Building a data library and being able to use that data are not Hadoop problems or database problems. People have been organizing data into libraries for years. These are age-old problems: How do you organize and classify your data into categories? How do you connect all this data into an integrated platform or cabinet or library? Different philosophies have come about over the years.

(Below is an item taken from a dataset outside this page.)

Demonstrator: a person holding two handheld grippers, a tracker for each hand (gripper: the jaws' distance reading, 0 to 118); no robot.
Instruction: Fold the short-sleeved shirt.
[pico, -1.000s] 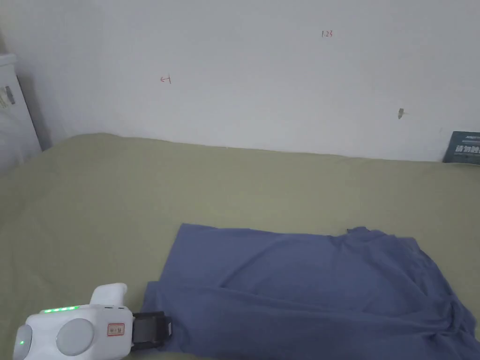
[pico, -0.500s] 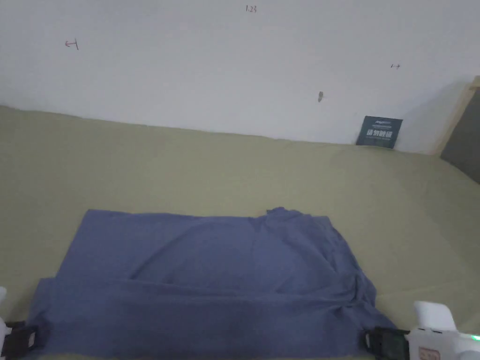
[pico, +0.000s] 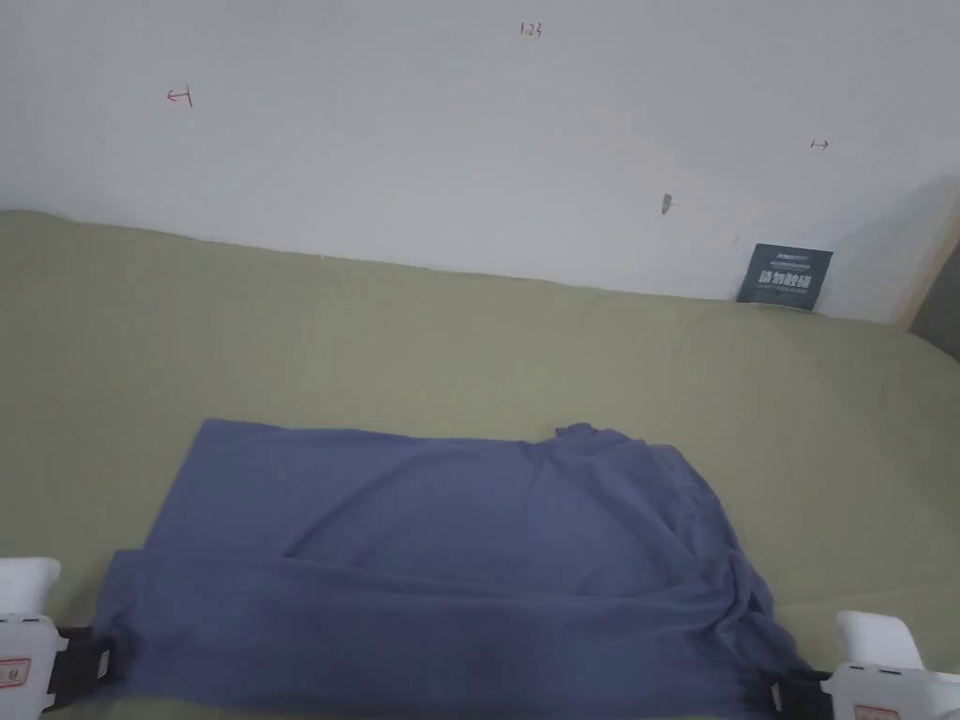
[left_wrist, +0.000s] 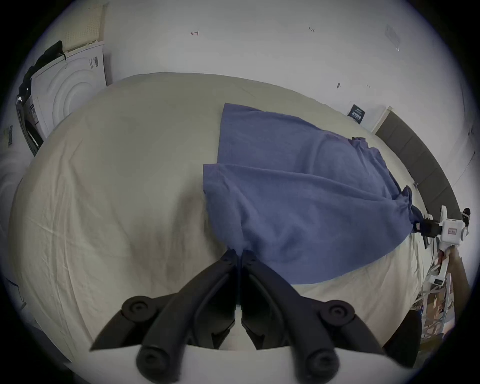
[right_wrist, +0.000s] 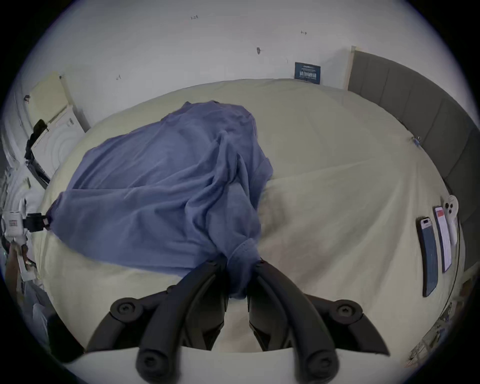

People invented methods like the Dewey Decimal System. They alphabetized phone books by classifying a person or business by name. There have been metal filing cabinets, warehouses with shelves, address card file systems, and more. Employers tried to keep track of employees with time cards, punch cards, and time sheets. People have a need to structure and organize things. And they have a need to reflect and check that data. Is there any real purpose to storing vast amounts of data if you have no way of accessing, structuring, or understanding it?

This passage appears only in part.